» Problem statement
Where a line below carries the word "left", include it in the count, then give the count alone.

» Input data
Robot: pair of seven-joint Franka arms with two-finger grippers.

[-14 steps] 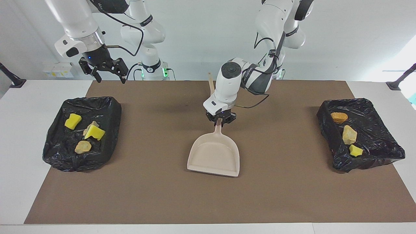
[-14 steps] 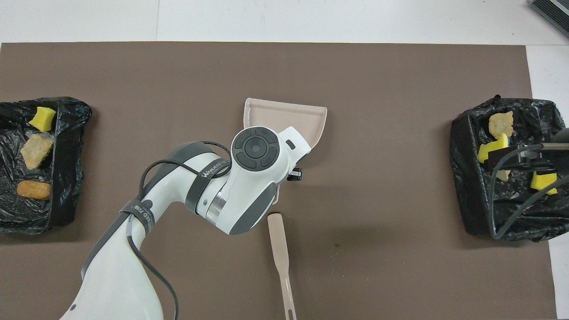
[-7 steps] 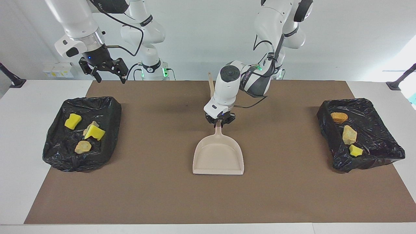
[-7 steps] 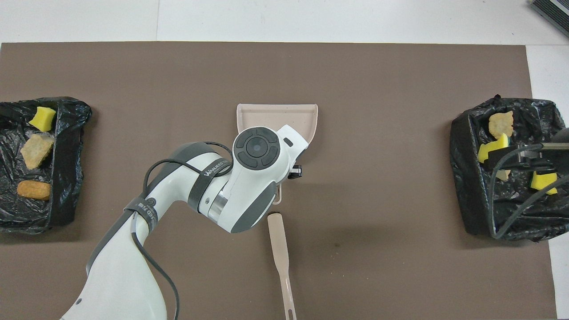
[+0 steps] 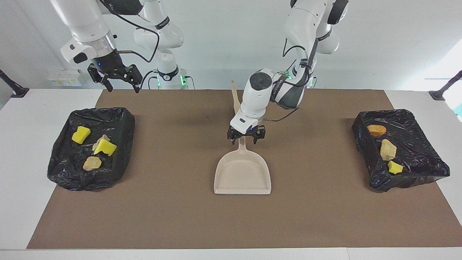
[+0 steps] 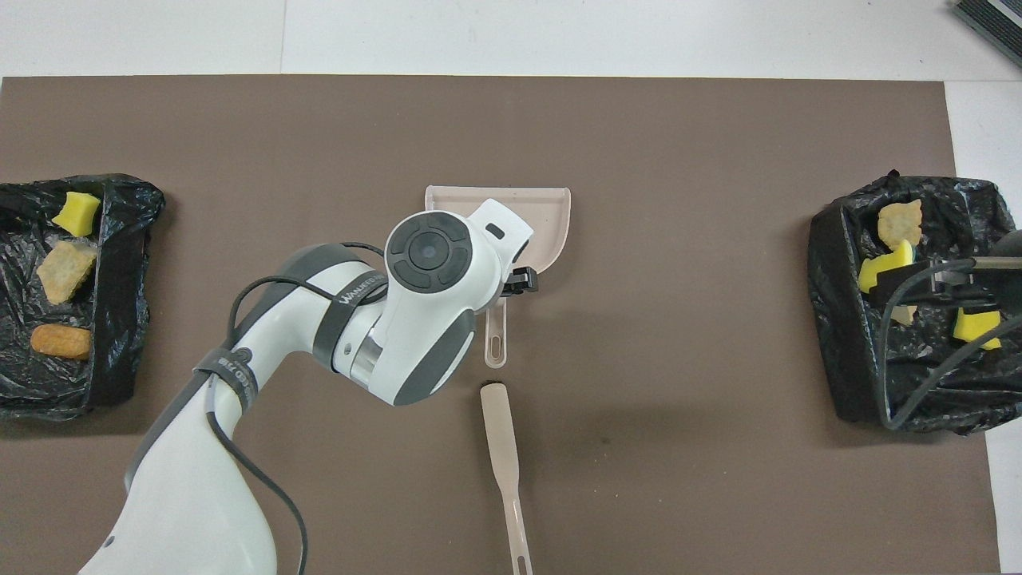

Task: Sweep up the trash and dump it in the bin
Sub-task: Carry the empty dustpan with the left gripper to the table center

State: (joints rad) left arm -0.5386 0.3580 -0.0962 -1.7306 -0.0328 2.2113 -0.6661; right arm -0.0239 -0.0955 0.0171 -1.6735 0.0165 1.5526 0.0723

» Answer for this exercise
2